L’Algérie, inquiète de la chute des cours du pétrole, appelle l’Organisation des pays producteurs de pétrole (OPEP) à réduire sa production pour faire remonter le prix du baril. Les taxes sur cette matière première contribue à hauteur de 60 % du budget du pays.

Le ministre algérien de l’Energie, Youcef Yousfi, a demandé à l’Organisation des pays producteurs de pétrole (OPEP) d’agir pour enrayer la chute des cours du pétrole, qui handicape fortement l’économie du pays basée essentiellement sur les revenus des taxes sur cette matière première. « L’Opep doit intervenir pour corriger les déséquilibres en procédant à une coupe de sa production afin de faire remonter les prix et de défendre les revenus de ses pays membres », a-t-il déclaré ce week-end. L’information a été rapportée par le journal économique La Tribune.

Contraction de l’économie algérienne

L’OPEP avait indiqué qu’elle n’agirait pas sur la production de pétrole, de peur qu’une remontée des prix ne favorise les pays producteurs non-membres de l’organisation. L’Arabie Saoudite avait fait une déclaration en ce sens, la semaine dernière.

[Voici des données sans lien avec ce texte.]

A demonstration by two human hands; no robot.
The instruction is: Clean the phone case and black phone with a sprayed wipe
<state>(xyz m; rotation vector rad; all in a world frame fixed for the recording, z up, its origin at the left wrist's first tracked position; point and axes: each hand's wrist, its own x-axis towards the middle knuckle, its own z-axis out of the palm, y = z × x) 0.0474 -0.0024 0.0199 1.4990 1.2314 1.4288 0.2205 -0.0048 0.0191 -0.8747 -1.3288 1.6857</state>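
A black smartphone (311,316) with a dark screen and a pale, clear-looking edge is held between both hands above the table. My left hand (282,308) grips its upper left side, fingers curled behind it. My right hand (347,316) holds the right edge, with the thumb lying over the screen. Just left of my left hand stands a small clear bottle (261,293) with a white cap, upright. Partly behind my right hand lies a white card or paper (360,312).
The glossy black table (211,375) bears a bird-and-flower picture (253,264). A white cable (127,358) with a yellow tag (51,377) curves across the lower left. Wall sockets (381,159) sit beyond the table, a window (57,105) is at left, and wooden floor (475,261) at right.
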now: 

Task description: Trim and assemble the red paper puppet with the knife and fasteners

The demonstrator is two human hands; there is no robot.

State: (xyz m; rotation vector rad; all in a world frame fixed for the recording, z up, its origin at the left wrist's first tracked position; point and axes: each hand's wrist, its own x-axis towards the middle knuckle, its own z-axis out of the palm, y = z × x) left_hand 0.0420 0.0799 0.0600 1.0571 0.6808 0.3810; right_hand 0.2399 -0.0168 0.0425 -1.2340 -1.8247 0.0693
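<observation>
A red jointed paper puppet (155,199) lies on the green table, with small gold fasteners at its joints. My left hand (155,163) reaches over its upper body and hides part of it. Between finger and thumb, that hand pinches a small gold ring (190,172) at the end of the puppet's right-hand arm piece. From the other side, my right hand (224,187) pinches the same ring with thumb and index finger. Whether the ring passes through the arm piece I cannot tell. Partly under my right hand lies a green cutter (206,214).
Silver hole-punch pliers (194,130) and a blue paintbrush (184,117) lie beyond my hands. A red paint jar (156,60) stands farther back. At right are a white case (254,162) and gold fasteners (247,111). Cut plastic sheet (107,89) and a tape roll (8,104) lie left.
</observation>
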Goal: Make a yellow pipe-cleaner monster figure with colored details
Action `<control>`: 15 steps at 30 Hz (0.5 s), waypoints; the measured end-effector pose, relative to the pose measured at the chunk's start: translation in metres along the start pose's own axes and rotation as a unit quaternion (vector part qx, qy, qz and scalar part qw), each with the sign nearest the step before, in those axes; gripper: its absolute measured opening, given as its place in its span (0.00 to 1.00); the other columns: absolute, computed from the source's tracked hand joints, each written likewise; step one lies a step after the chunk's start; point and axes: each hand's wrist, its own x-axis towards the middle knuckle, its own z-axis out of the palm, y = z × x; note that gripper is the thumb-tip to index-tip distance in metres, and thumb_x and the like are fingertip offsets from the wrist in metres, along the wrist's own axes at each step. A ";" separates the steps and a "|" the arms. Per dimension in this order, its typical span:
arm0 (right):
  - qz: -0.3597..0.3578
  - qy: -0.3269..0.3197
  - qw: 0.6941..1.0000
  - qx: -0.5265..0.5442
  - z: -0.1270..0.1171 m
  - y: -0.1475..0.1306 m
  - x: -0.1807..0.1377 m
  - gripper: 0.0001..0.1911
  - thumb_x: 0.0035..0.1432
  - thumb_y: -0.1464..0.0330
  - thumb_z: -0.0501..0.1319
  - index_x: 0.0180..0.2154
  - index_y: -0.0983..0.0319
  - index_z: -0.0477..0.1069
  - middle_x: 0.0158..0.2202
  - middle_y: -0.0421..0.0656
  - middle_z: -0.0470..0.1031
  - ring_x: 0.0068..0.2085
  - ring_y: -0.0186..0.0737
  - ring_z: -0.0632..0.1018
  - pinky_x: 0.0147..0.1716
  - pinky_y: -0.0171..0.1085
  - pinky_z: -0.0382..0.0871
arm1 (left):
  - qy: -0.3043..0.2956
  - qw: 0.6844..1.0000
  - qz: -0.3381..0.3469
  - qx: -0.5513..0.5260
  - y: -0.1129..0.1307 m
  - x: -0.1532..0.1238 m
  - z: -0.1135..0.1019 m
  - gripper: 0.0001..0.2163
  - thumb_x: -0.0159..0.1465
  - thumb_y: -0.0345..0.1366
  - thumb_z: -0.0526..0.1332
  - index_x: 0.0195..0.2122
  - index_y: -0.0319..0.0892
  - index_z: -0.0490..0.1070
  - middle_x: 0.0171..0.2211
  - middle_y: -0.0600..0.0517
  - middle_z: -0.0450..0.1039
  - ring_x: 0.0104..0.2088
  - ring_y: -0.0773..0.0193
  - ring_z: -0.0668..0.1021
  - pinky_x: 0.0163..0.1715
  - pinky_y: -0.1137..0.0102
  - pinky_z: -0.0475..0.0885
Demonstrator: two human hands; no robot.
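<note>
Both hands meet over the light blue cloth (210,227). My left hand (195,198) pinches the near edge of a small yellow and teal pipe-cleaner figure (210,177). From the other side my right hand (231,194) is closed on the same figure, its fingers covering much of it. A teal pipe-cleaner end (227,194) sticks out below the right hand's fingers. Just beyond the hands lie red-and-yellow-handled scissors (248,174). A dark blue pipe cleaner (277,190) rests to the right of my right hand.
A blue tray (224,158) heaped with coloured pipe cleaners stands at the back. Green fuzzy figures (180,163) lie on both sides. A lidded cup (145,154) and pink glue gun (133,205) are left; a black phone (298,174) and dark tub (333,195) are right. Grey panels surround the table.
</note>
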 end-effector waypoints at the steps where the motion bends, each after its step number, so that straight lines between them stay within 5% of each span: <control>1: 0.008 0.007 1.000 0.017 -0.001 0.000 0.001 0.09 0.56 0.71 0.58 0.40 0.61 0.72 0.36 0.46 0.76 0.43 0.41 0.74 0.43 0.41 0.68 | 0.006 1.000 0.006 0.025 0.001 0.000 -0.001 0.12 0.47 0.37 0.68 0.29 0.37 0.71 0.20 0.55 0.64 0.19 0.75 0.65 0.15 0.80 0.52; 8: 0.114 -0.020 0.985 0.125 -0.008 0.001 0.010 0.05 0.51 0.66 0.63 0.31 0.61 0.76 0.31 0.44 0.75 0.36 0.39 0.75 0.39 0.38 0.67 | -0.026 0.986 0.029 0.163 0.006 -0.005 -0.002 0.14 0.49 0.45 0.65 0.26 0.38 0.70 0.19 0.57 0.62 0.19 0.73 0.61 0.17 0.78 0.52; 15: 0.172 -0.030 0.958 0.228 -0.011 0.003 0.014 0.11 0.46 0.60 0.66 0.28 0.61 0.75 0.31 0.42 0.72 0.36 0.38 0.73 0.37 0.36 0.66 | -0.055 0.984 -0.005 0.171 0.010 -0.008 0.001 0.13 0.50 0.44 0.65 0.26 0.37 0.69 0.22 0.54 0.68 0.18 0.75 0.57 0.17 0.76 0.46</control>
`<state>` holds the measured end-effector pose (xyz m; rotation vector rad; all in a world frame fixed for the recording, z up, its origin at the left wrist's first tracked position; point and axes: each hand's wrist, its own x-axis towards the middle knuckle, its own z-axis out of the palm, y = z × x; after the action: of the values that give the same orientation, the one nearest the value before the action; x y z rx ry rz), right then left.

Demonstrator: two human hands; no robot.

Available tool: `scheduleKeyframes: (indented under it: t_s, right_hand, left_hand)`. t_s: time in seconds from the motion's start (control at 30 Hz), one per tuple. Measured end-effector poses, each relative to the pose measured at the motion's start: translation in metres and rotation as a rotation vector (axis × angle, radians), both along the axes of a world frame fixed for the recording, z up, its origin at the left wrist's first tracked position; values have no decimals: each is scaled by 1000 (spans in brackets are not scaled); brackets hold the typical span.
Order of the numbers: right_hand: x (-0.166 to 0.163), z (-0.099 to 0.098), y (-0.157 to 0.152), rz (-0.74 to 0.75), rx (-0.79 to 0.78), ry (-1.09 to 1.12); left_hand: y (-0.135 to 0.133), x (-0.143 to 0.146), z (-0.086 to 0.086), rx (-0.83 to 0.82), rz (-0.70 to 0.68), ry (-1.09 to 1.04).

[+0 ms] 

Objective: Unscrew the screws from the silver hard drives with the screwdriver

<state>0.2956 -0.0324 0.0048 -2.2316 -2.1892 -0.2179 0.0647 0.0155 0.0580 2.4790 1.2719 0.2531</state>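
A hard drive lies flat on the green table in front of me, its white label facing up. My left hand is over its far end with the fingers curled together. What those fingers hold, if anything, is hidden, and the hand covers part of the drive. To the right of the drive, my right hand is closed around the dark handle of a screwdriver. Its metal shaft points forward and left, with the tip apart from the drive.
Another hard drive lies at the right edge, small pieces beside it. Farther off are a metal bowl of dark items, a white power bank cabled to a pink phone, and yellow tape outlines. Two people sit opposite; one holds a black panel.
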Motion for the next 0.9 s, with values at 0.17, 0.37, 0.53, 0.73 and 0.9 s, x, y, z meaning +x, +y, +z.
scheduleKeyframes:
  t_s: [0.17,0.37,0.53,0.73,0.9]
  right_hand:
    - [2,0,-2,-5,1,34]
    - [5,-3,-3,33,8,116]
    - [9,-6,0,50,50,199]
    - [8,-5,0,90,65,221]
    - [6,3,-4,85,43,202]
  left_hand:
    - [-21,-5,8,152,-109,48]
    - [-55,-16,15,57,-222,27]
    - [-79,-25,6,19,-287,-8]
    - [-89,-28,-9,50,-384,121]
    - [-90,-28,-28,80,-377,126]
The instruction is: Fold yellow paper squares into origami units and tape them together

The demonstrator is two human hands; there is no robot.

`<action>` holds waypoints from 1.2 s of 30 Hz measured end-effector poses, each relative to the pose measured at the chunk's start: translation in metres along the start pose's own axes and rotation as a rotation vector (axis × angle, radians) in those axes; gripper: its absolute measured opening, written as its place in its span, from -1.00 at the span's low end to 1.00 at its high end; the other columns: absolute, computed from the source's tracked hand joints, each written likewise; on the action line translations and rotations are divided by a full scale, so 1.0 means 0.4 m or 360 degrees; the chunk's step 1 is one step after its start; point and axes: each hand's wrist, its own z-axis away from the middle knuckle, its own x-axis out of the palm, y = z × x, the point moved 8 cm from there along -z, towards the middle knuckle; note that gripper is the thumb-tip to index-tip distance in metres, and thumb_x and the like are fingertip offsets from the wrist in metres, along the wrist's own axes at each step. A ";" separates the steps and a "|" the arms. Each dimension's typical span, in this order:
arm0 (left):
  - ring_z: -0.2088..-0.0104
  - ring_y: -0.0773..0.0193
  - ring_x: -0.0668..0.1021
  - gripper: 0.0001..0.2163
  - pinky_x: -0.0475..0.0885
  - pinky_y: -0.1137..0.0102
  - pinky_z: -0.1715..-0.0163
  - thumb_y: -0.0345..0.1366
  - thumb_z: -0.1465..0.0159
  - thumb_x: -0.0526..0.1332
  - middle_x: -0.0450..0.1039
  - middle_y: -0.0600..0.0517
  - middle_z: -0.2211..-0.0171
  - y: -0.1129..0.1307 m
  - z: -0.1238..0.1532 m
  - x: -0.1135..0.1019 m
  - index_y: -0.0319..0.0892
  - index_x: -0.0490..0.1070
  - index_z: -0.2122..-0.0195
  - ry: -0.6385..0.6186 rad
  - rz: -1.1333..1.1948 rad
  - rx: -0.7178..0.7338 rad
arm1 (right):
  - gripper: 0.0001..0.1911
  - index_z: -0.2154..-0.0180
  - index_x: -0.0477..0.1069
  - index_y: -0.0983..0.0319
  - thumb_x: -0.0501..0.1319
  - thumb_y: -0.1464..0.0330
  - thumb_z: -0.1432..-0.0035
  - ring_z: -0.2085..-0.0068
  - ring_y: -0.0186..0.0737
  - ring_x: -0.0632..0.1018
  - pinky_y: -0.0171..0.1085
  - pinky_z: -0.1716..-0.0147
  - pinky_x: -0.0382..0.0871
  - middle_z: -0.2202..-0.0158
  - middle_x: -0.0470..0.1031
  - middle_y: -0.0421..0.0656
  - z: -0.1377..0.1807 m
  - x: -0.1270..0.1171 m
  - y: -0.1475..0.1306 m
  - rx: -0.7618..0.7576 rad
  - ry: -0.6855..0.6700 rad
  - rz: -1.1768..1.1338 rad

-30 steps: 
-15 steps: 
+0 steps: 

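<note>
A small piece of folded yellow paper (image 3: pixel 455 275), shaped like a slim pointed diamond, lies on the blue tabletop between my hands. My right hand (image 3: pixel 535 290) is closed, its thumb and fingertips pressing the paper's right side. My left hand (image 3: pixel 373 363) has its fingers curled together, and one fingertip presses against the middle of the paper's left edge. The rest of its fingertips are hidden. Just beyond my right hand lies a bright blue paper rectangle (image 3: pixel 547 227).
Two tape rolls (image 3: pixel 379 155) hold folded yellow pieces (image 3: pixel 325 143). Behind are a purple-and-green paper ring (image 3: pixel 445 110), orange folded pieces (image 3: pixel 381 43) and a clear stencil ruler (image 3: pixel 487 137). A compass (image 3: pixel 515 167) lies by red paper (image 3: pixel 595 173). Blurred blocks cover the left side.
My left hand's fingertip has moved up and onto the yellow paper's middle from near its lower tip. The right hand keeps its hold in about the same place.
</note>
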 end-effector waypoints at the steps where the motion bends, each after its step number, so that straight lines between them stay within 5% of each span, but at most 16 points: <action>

Les cours du pétrole ont fortement chuté ces mois derniers, perdant la moitié de leur valeur depuis la mi-juin. Le prix du baril est passé de 115 dollars à 55 dollars actuellement, à cause de l’abondance de l’offre, du renforcement du dollar et du ralentissement de la demande induit par la faiblesse de l’économie mondiale.

La baisse de ces cours entraîne une contraction de l’économie algérienne qui met en place des mesures d’austérité, notamment le gel du recrutement des fonctionnaires.